## What is being asked
Filter the listing below, copying every line in which the word "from" appears.

## Data block
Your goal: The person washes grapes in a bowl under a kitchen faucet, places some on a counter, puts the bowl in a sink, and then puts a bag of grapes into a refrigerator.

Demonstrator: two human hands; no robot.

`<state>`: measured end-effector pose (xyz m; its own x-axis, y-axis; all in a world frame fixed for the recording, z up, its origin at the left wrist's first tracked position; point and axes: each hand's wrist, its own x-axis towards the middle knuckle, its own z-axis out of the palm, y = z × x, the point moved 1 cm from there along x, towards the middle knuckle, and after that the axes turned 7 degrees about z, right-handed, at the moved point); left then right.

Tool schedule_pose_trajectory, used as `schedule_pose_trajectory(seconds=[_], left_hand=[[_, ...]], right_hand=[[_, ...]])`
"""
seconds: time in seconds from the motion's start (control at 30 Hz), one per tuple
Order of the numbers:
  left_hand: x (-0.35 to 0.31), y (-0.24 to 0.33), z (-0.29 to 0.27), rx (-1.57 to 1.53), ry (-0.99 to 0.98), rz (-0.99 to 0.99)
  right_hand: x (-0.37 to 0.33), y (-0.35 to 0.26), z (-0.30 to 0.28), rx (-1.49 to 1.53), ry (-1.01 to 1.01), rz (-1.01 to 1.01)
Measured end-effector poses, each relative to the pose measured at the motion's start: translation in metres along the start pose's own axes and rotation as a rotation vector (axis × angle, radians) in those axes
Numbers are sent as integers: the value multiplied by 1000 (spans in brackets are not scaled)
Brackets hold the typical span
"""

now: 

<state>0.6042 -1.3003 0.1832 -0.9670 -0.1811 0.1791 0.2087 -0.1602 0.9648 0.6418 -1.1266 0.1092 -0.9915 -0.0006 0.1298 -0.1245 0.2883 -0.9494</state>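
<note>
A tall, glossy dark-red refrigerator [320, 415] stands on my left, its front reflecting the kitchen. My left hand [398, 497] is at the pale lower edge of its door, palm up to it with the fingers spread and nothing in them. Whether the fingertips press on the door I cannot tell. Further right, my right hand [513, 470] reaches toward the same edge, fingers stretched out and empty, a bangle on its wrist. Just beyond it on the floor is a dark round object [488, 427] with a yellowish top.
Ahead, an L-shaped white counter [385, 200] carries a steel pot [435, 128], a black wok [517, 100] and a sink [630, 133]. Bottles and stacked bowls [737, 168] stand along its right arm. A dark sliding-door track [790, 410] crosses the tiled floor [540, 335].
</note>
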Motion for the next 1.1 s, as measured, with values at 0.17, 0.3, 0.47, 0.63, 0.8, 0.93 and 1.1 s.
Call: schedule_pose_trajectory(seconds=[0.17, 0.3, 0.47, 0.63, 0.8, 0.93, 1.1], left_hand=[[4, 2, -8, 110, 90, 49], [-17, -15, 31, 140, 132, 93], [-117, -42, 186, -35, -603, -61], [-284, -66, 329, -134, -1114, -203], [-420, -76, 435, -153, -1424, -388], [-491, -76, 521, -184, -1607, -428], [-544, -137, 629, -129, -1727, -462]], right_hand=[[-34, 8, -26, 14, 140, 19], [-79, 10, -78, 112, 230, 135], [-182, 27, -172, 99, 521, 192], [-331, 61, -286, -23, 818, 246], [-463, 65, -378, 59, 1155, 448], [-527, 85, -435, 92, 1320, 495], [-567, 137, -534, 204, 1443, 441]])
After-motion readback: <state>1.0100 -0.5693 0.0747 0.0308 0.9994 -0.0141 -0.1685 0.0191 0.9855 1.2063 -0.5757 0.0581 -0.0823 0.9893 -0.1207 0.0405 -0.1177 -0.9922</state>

## Solution to this task
`<state>`: measured end-effector pose (xyz m; its own x-axis, y-axis; all in a world frame fixed for the recording, z up, its origin at the left wrist's first tracked position; point and axes: each hand's wrist, its own x-axis towards the middle knuckle, its own z-axis out of the palm, y = z × x, the point moved 1 cm from there along x, towards the middle knuckle, and after that the axes turned 7 degrees about z, right-handed, at the moved point); left then right.
seconds: time in seconds from the motion's start (control at 30 Hz), one per tuple

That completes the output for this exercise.